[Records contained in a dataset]

-- Opening Marker --

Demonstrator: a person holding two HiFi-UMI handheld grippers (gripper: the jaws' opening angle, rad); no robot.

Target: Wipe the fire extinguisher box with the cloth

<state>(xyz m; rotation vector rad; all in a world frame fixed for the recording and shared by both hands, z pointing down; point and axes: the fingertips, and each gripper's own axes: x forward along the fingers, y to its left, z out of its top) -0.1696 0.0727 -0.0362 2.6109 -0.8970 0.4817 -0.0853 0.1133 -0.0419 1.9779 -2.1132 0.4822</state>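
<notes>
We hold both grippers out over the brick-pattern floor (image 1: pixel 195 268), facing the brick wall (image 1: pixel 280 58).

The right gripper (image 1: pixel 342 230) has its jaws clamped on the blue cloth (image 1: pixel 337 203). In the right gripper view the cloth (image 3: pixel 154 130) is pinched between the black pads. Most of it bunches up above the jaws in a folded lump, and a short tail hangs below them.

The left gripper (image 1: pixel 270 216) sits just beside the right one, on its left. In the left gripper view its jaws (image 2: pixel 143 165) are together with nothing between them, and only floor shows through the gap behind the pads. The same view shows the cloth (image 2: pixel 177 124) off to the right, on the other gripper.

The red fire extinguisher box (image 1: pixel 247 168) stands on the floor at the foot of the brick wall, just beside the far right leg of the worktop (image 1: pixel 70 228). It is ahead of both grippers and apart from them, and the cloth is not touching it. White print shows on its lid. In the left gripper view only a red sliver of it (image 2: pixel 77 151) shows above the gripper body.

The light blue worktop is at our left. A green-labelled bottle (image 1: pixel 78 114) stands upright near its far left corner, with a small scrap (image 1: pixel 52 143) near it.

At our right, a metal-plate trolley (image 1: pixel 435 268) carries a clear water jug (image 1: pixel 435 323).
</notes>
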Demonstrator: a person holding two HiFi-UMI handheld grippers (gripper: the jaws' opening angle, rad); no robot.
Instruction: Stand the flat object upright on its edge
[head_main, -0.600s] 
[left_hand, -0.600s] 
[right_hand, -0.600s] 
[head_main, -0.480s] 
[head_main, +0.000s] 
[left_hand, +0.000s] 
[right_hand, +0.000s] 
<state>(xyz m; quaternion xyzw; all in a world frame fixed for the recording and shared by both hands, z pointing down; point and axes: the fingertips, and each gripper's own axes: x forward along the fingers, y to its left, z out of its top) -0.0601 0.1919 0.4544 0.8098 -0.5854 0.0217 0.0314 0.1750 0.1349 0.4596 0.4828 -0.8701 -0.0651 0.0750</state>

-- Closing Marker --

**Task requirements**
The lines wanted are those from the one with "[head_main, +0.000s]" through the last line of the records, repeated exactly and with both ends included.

**Your solution**
[head_main, +0.000s] 
[left_hand, +0.000s] 
[right_hand, +0.000s] 
<state>(xyz m; quaternion xyzw; all in a world frame fixed for the recording and shared by both hands, z pointing down; point and axes: the fingertips, and each gripper's own axes: x forward along the fingers, y to its left, z out of its top) -0.0601 0.1919 0.4544 0.8098 -0.5854 0.0217 0.0314 0.1750 0.1349 0.4596 0.4828 -0.8701 -0.0651 0.0750</state>

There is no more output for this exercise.